Monday the great experiment began in Saskatchewan as the province entered Phase I of a five step Re-Open Saskatchewan plan.
City Hall

Monday the great experiment began in Saskatchewan as the province entered Phase I of a five step Re-Open Saskatchewan plan.

The effort might be seen as off to something of a rocky start considering the province also announced its worst days in terms of COVID-19 cases since the pandemic started, with 34 new cases. That number is significant but is mitigated somewhat by the majority of cases being in the far north.

That might be positive in terms of community to community infections, but it still illustrates rather starkly how quickly COVID-19 can spread in a community. The numbers could just as easily be Yorkton, Kamsack or Melville as La Loche and surrounding area.

That is where is it becomes incumbent on each of us to remain diligent in where we go, and what we do.

Just because the rules have loosened somewhat does not mean we need to hit the highways and travel all over the place. Certainly if there are good reasons, health care coming to mind, it is appropriate, but a shopping spree might be just as well done at home, and a visit to kids in Calgary or Ontario can likely wait until the infection curve is flattened in a more permanent way.

It is easy to look to government as our guides in this, and we do hope they listen to the best advice of science and follow it, as that is the only reasonable path to follow, but we as citizens play a critical role.

We need to do our best to protect our own health, the same reason we seek regular health checks, and should give up smoking, but it goes farther in the face of COVID-19. The disease has proven highly communicable, and in protecting ourselves we help protect family, friends, neighbours and the community.
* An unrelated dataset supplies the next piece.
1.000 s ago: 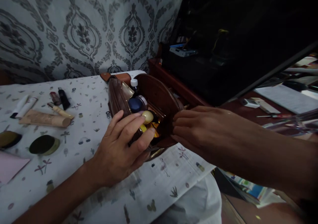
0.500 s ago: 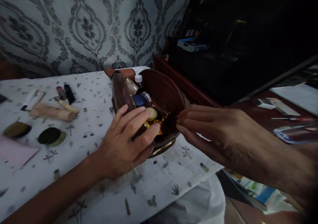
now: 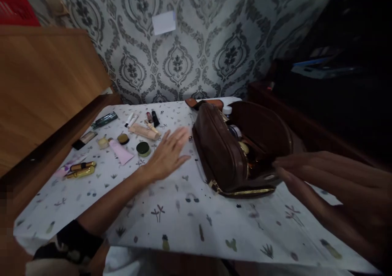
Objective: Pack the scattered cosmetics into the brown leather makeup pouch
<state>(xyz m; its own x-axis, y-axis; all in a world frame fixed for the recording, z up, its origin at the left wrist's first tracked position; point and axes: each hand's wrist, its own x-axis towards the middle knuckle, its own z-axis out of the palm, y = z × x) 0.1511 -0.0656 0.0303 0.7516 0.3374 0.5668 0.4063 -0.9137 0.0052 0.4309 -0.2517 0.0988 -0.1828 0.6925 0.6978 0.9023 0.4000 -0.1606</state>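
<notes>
A brown toiletry bag (image 3: 219,153) stands unzipped on the table. Inside it I see a white-capped bottle (image 3: 227,111), a round jar (image 3: 235,132) and a pale yellow round item (image 3: 244,148); deeper contents are dark. My right hand (image 3: 333,186) pinches the bag's right rim, thumb and fingers together. Left of the bag, my left hand (image 3: 167,155) hovers over the tablecloth with its fingers stretched out, holding nothing. Closest to it are a dark green-lidded jar (image 3: 143,148) and a beige tube (image 3: 143,131).
Further left lie a pink tube (image 3: 121,151), a gold-lidded jar (image 3: 123,139), gold bottles (image 3: 81,172), a dark green item (image 3: 104,120) and small tubes. Wooden furniture (image 3: 45,92) borders the left side. A patterned wall (image 3: 177,63) is behind, a dark screen-like panel (image 3: 346,104) on the right.
My left hand has come out from over the bag's opening and moved left over the table. My right hand stays at the rim. The view has swung left, showing more of the table.
</notes>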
No one wants to be the person who an infection at a seniors’ home in the city is traced back to, given that the aged are far more likely to succumb to COVID-19, especially if other conditions already exist.

Obviously we cannot afford to live behind locked doors forever, not if we want a community we still recognize waiting for us the day we emerge from isolation, but the emergence from the cocoon safety of home isolation must be carried out with the utmost caution by each of us.

We want the Re-Open Saskatchewan Plan to work so we can get to whatever will be normal in the months ahead, but its success will only be as good as the effort we put into maintaining social distancing and protecting each other as best we can.